= WHAT YOU WILL DO =
Each line of the records needs to be written out exactly, with any image left out.

= DATA LISTING =
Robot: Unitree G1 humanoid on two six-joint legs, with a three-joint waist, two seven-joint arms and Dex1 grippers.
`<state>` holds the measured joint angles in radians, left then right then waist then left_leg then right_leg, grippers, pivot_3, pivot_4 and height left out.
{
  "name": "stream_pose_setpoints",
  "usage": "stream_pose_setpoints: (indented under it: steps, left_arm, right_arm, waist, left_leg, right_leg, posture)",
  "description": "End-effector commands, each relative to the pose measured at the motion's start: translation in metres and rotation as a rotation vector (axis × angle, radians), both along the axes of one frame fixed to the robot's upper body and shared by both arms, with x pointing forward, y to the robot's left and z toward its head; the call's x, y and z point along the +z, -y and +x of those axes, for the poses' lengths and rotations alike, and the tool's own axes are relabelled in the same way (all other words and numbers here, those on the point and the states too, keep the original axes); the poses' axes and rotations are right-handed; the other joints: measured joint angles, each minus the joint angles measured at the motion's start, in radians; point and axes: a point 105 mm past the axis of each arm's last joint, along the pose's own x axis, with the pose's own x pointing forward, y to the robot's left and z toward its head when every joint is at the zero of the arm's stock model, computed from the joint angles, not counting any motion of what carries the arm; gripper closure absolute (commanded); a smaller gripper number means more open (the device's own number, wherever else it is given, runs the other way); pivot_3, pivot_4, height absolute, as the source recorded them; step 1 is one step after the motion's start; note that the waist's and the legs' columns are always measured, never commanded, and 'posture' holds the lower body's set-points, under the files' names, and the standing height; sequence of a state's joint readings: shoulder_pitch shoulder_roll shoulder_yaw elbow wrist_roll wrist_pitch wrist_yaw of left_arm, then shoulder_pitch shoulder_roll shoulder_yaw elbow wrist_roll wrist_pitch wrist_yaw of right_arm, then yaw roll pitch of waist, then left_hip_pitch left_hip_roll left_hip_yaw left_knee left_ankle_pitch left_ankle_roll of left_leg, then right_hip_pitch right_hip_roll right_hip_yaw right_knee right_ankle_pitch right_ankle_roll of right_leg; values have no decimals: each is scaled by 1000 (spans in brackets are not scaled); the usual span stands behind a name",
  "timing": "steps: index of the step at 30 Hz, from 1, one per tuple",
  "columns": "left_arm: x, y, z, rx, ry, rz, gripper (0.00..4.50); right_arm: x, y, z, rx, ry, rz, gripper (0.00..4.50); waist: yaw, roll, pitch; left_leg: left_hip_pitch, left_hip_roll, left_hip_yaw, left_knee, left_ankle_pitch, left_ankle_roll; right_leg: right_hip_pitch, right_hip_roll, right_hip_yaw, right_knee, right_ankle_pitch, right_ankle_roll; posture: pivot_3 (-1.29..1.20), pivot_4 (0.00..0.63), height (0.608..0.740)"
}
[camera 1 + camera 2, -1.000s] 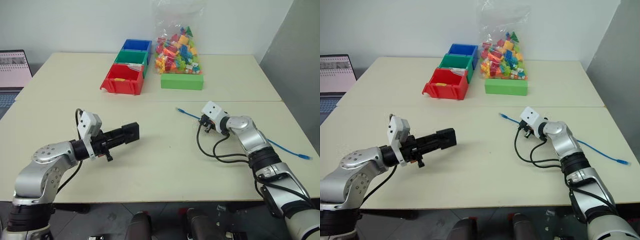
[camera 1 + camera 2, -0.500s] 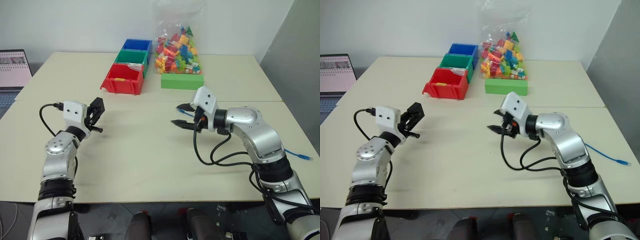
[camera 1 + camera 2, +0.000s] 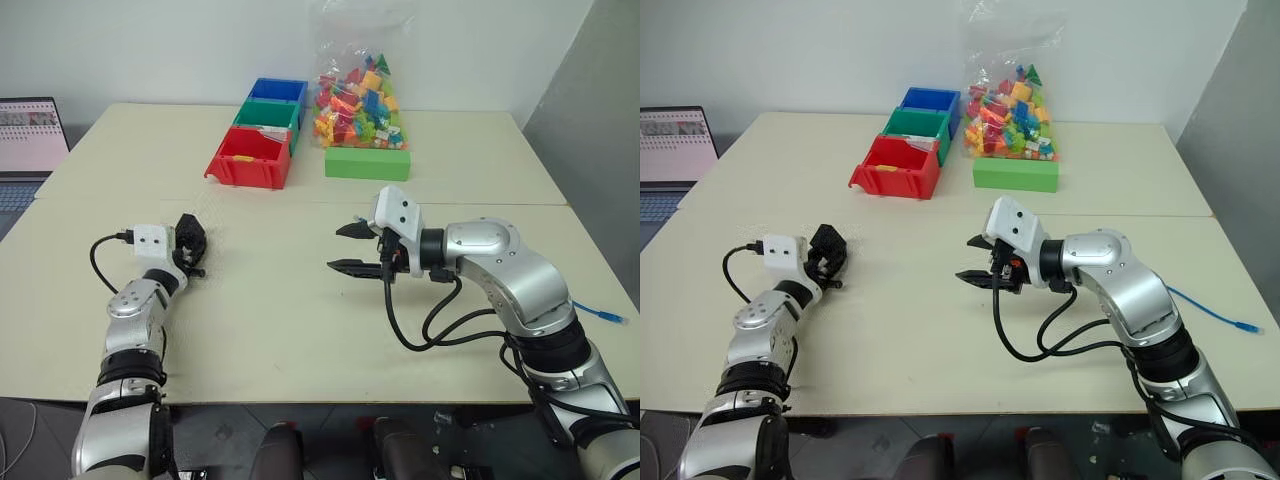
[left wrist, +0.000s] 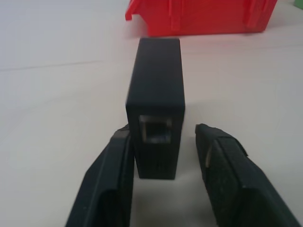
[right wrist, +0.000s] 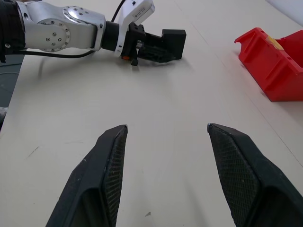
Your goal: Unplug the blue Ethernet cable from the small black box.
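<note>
- Since a second ago the left gripper (image 4: 163,156) has been swung out toward the table's (image 3: 300,320) left edge and lowered; the small black box (image 4: 156,99) is now set on the tabletop, and the fingers (image 4: 222,175) have been loosened, a gap showing on one side.
- The right gripper (image 3: 345,248) has been drawn away from the blue Ethernet cable (image 3: 600,313) toward the table's middle, jaws spread wide and empty.
- The cable is left near the right edge, unplugged and well apart from the box.
- Three bins are counted by the far edge: the red bin (image 3: 247,158), the green bin (image 3: 265,115) and the blue bin (image 3: 277,91); also one bag of toy blocks (image 3: 360,95) and one green block (image 3: 366,162).
- The box's empty socket (image 4: 155,129) is shown in the left wrist view.
- In the right wrist view the left gripper is seen from the side, with the box at its fingertips.
</note>
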<state>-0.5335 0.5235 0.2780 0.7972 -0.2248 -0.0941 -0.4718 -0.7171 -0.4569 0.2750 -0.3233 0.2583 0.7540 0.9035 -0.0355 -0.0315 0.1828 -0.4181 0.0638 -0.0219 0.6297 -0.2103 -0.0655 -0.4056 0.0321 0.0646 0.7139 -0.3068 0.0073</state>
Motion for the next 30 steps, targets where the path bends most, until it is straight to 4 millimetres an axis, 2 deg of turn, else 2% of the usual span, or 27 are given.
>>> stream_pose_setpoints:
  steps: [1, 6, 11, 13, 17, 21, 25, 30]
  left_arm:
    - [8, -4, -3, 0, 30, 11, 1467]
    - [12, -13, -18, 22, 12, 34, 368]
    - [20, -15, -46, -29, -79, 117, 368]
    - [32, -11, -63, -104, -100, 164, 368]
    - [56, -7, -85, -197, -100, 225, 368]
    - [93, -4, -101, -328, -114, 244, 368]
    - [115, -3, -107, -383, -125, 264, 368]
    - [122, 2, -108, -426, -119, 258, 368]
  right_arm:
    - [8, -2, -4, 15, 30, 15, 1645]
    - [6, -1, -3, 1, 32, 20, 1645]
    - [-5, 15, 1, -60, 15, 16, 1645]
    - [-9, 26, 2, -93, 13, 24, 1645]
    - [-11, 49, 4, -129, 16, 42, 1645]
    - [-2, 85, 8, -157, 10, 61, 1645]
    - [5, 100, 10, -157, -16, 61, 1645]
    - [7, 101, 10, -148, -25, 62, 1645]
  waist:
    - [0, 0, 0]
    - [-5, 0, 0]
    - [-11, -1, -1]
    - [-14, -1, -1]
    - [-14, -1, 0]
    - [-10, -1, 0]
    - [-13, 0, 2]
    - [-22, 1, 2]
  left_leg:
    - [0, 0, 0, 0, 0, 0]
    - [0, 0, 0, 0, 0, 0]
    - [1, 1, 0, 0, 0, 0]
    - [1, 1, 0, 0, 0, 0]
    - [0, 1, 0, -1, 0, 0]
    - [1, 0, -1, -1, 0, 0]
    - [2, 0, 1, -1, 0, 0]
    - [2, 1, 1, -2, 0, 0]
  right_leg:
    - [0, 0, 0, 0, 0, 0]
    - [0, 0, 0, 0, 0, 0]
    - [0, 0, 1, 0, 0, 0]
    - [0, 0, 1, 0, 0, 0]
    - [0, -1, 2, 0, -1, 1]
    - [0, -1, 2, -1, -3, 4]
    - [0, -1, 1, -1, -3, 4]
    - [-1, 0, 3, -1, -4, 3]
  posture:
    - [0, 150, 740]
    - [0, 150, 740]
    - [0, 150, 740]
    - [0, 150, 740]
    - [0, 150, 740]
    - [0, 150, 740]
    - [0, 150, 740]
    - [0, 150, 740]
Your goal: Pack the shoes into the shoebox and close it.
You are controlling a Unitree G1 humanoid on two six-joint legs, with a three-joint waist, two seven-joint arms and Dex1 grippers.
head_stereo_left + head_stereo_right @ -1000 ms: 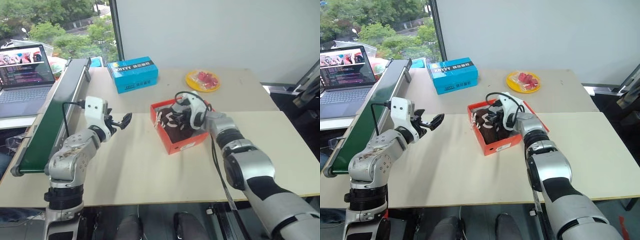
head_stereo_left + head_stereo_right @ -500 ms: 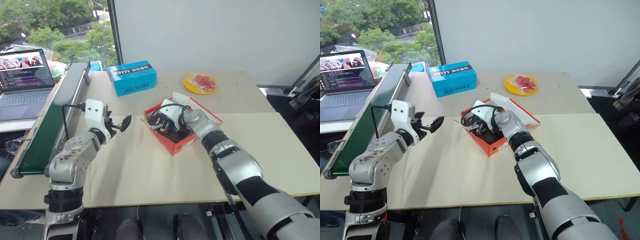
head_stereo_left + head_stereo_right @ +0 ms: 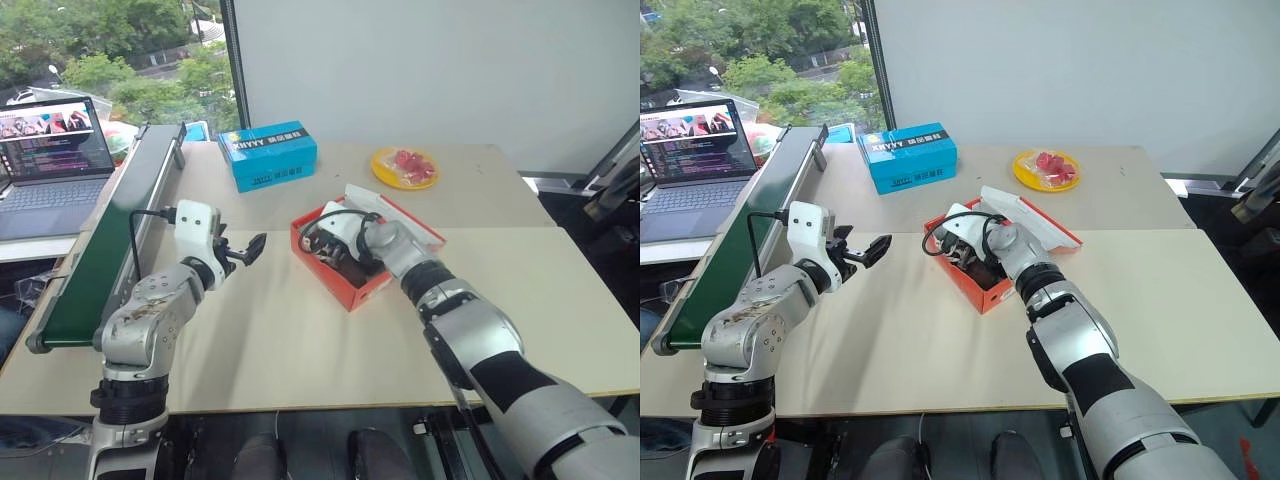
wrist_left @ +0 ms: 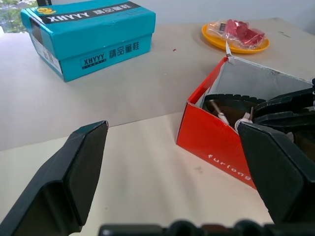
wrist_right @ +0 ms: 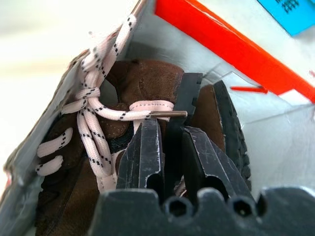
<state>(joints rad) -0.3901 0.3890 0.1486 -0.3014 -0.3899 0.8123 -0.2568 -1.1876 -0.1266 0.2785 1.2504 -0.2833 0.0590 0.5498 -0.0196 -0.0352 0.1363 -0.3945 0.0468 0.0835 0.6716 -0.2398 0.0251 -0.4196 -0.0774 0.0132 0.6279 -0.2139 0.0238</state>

= WRITTEN RESPONSE =
Robot: Unitree G1 humanoid on two six-joint legs, with a three-joint waist, two seven-joint arms and Dex1 grippers.
`<state>` holds the measured joint angles in radians, left then right then waist then left_leg then right_leg, grippers, pivot_3, pivot_4 and height left out.
{
  "name": "stream_pose_setpoints",
  "usage": "stream_pose_setpoints: (indented under it: steps, left_arm, right_arm, waist, left_leg, right_leg, posture)",
  "description": "End-effector commands, each relative to the pose measured at the motion's start: translation in metres and rotation as a rotation vector (axis × angle, radians), both along the axes of one frame fixed to the robot's upper body and shared by both arms, with x pointing forward, y to the robot's left and z toward its head; the call's x, y and z point along the +z, -y and +x of those axes, for the poses' lengths and rotations alike, and the tool's own axes are relabelled in the same way (all other words and numbers here, those on the point and the states too, keep the original axes); the poses' axes and rotations are right-handed; the other joints: measured joint angles, each minus the joint angles measured at the motion's start, in radians; point and axes: a point 105 mm past the axis of each arm's last joint, along the pose's own x axis, with the pose's own x pointing forward, y to the robot's left and z toward its head when every joint is at the zero of the arm's stock model, computed from the joint angles, not counting any motion of what carries the arm; gripper closure absolute (commanded); a smaller gripper number means more open (the device's own number, wherever else it is given, runs the other way); pivot_3, pivot_4, height absolute, as the source recorded them; step 1 is one step after the motion's start; note that the waist's and the legs' columns are always measured, never commanded, and 'posture' holds the lower body's set-points, under the files' names, and the standing height; sequence of a state's joint readings: shoulder_pitch shoulder_roll shoulder_yaw elbow wrist_roll wrist_pitch wrist_yaw of left_arm, then shoulder_pitch shoulder_roll shoulder_yaw elbow wrist_roll wrist_pitch wrist_yaw of right_arm, then yaw roll pitch of waist, then left_hip_pitch left_hip_roll left_hip_yaw left_knee left_ankle_pitch left_ankle_roll of left_leg, then right_hip_pitch right_hip_roll right_hip_yaw right_knee right_ankle_pitch right_ankle_roll of right_leg; values have no decimals: each is scaled by 1000 (spans in brackets are not scaled); the usual span stands behind a name",
  "timing": "steps: index of the step at 30 Hz, from 1, one per tuple",
  "columns": "left_arm: x, y, z, rx, ry, rz, gripper (0.00..4.50); right_arm: x, y, z, rx, ry, rz, gripper (0.00..4.50); waist: yaw, roll, pitch; left_leg: left_hip_pitch, left_hip_roll, left_hip_yaw, left_knee, left_ankle_pitch, left_ankle_roll; right_leg: right_hip_pitch, right_hip_roll, right_hip_yaw, right_knee, right_ankle_pitch, right_ankle_roll; posture: pivot_3 (-1.29..1.20), pivot_4 (0.00..0.63), height (0.608..0.740)"
}
[camera 1 + camera 2, -1.000s] 
[camera 1 + camera 2, -0.500s] 
[camera 1 + camera 2, +0.000s] 
[left wrist, +0.000s] 
[right wrist, +0.000s] 
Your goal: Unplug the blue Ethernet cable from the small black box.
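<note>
- Since a second ago the left gripper (image 4: 163,156) has been swung out toward the table's (image 3: 300,320) left edge and lowered; the small black box (image 4: 156,99) is now set on the tabletop, and the fingers (image 4: 222,175) have been loosened, a gap showing on one side.
- The right gripper (image 3: 345,248) has been drawn away from the blue Ethernet cable (image 3: 600,313) toward the table's middle, jaws spread wide and empty.
- The cable is left near the right edge, unplugged and well apart from the box.
- Three bins are counted by the far edge: the red bin (image 3: 247,158), the green bin (image 3: 265,115) and the blue bin (image 3: 277,91); also one bag of toy blocks (image 3: 360,95) and one green block (image 3: 366,162).
- The box's empty socket (image 4: 155,129) is shown in the left wrist view.
- In the right wrist view the left gripper is seen from the side, with the box at its fingertips.
</note>
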<state>-0.5335 0.5235 0.2780 0.7972 -0.2248 -0.0941 -0.4718 -0.7171 -0.4569 0.2750 -0.3233 0.2583 0.7540 0.9035 -0.0355 -0.0315 0.1828 -0.4181 0.0638 -0.0219 0.6297 -0.2103 -0.0655 -0.4056 0.0321 0.0646 0.7139 -0.3068 0.0073</state>
Motion for the next 30 steps, targets where the path bends most, until it is straight to 4 millimetres an axis, 2 deg of turn, else 2% of the usual span, or 27 are given.
>>> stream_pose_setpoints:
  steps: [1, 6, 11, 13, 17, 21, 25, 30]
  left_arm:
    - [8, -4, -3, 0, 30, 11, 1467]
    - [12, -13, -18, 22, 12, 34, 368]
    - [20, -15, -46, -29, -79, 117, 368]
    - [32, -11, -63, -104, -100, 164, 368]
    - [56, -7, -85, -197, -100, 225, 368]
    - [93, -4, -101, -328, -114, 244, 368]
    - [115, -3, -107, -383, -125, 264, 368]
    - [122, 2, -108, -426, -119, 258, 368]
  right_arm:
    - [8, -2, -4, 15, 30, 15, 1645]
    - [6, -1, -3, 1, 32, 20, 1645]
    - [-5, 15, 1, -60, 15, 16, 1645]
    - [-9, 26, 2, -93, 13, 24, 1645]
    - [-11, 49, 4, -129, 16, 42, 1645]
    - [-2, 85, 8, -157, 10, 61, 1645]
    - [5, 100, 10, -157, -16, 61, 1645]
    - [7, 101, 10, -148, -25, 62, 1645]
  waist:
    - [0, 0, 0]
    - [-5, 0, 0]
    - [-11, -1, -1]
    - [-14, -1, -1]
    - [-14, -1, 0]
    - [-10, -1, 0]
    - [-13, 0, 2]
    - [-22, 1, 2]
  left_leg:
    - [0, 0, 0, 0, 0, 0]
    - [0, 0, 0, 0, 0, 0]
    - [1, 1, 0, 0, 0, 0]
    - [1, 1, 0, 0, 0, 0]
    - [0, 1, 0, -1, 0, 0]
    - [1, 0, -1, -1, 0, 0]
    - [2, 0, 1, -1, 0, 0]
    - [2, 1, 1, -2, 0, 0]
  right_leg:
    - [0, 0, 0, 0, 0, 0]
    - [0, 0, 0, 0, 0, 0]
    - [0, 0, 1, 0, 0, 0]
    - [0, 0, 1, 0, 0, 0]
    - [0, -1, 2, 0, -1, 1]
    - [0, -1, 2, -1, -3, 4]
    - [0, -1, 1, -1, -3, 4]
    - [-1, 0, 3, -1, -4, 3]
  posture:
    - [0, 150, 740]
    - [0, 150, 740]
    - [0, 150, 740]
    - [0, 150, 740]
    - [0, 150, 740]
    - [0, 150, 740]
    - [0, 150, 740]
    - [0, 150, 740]
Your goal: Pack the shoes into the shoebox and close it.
You are controlling a Unitree G1 humanoid on two six-joint legs, with a three-joint waist, two seven-joint arms and Dex1 grippers.
head_stereo_left + head_stereo_right @ -1000 ms: 
head_stereo_left + head_stereo_right @ -500 ms: 
head_stereo_left + head_stereo_right @ +0 ms: 
wrist_left @ +0 ms: 
wrist_right @ +0 ms: 
<state>(joints rad) -0.3901 0.3890 0.1486 -0.3014 -0.3899 0.8123 -0.2568 -1.1876 -0.1266 0.2785 1.2504 -0.2833 0.0590 0.5498 -0.0196 -0.0352 0.1363 -0.3945 0.0468 0.0835 0.6716 -0.2398 0.0251 -0.4196 -0.0774 0.0132 0.6279 -0.2139 0.0238</state>

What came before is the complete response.